EXERCISE: Starting at the line that contains "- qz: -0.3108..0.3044" in the listing below, write out every line word for word until you have written the line that contains "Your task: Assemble".
↓
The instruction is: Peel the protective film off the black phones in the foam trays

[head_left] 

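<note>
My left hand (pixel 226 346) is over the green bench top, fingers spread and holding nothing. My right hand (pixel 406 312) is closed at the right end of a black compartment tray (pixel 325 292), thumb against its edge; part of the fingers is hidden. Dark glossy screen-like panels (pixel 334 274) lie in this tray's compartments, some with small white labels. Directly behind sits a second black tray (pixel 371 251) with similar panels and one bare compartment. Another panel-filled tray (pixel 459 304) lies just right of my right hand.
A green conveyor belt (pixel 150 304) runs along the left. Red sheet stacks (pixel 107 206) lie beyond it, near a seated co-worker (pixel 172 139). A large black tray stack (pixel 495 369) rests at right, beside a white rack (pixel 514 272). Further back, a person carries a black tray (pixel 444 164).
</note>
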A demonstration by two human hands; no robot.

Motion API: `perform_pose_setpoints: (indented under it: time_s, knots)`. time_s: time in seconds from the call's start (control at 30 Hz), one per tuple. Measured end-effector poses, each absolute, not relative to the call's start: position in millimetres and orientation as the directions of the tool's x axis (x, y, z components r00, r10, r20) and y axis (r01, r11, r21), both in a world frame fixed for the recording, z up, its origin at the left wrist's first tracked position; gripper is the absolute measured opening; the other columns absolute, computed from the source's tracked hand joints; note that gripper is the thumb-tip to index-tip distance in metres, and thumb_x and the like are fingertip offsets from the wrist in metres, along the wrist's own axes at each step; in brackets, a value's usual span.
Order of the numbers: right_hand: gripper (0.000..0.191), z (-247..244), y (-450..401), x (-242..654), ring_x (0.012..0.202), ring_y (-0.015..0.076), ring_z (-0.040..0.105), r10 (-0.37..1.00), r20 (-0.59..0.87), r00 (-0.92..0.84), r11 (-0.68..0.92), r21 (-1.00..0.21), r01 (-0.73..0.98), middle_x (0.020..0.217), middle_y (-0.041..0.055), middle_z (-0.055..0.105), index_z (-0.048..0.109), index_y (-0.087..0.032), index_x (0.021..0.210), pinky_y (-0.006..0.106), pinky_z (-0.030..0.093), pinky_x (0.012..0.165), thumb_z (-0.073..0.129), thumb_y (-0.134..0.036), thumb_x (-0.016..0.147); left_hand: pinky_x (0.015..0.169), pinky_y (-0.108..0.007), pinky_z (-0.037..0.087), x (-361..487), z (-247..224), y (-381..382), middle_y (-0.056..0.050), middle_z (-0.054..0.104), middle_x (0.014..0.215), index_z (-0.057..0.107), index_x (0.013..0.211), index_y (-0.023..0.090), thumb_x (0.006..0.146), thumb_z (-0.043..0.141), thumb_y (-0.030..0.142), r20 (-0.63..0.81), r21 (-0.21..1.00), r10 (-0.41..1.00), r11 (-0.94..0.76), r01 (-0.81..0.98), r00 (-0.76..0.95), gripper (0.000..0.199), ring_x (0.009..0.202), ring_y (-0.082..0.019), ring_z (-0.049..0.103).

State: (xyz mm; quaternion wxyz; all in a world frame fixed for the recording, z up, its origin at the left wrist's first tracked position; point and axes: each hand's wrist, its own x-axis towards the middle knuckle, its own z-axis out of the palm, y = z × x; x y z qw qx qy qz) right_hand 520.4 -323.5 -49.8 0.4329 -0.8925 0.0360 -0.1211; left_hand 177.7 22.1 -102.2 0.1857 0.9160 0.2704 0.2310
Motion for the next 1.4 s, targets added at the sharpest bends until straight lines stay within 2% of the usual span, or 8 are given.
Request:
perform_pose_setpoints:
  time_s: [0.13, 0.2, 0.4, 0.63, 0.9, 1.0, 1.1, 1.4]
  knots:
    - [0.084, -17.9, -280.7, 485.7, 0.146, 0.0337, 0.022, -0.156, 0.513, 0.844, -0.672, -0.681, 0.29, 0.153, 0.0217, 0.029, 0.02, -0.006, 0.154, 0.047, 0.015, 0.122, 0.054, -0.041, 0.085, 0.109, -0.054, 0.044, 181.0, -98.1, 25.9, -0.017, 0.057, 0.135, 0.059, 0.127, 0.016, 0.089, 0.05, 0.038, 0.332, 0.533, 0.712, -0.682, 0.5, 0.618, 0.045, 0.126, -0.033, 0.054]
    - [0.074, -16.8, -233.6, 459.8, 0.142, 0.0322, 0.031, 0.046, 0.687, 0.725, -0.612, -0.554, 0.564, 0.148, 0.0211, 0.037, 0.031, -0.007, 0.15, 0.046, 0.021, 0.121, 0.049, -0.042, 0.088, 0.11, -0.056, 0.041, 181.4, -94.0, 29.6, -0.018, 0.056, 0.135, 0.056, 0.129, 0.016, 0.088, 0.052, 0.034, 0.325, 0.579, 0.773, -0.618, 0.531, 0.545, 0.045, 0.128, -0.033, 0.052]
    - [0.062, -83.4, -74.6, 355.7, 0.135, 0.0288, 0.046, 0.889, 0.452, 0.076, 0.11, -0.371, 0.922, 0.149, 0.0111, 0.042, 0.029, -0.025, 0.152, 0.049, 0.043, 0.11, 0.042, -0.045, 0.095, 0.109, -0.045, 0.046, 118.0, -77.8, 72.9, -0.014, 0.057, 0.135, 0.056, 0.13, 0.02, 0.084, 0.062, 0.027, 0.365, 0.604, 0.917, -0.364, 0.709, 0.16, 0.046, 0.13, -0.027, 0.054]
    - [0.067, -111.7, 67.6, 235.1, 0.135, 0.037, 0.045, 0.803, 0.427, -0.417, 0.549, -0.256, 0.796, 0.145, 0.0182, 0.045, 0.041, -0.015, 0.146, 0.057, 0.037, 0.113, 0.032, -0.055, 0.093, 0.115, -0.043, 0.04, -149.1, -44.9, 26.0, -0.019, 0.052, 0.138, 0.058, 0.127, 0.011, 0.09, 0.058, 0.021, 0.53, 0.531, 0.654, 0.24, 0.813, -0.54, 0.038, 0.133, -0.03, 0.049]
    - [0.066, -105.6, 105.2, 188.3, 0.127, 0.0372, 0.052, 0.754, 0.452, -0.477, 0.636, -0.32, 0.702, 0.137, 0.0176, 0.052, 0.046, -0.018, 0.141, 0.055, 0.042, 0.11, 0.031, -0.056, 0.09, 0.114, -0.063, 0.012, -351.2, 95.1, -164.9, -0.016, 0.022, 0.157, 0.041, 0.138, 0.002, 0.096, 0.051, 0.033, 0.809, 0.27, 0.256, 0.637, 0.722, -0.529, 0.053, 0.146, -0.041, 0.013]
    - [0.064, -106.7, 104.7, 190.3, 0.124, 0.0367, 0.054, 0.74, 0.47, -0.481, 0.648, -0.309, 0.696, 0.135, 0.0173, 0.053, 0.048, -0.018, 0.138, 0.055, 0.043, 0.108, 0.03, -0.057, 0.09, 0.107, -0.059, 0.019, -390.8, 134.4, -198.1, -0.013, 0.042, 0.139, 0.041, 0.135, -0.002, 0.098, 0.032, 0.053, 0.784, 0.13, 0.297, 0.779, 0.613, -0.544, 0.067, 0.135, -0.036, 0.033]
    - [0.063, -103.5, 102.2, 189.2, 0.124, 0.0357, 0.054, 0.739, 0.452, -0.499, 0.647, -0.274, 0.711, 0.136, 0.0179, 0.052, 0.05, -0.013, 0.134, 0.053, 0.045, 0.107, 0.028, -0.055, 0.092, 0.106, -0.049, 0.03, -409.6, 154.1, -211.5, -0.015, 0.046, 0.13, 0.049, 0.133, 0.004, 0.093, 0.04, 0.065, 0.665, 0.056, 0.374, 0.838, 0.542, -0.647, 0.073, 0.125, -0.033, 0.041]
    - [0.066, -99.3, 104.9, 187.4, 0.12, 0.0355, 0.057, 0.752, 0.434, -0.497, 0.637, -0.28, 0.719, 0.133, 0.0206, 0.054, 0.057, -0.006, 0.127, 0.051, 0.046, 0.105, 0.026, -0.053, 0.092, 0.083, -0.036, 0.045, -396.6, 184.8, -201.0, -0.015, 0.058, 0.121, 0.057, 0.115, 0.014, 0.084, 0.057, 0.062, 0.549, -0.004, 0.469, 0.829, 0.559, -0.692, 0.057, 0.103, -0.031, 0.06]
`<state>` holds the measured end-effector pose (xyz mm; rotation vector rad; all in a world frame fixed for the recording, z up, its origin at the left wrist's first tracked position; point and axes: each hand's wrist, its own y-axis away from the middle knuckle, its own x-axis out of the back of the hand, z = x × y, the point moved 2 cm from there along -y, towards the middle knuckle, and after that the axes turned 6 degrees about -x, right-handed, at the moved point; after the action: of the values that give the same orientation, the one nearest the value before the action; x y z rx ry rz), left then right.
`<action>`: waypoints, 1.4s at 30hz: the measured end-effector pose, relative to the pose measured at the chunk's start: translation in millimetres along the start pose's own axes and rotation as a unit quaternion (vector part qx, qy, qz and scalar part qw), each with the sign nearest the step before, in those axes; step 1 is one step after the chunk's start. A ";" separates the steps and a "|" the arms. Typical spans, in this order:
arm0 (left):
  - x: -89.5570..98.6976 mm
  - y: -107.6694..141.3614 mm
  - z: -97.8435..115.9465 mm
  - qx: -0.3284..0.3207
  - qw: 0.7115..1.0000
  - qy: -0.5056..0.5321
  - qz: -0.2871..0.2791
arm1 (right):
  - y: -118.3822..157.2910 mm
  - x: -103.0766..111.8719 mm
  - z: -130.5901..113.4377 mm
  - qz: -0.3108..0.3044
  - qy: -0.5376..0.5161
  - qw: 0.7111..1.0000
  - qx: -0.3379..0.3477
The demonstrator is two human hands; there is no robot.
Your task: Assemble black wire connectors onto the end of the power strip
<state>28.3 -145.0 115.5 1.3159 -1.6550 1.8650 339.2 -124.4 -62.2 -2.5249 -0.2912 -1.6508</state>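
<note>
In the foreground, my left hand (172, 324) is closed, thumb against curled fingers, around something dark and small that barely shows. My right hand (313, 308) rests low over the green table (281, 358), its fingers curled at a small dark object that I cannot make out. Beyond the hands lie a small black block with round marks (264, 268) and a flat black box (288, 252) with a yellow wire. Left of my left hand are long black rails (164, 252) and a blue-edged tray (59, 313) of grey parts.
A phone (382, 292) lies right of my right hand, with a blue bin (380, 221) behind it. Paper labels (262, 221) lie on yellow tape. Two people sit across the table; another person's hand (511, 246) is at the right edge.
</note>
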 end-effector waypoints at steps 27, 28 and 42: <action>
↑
SOLUTION TO THIS TASK:
  - qz: -0.3108..0.3044
  - qy: -0.5376..0.5161
  - qw: 0.7111..1.0000
  - qx: -0.3379..0.3477
The demonstrator is two human hands; there is no robot.
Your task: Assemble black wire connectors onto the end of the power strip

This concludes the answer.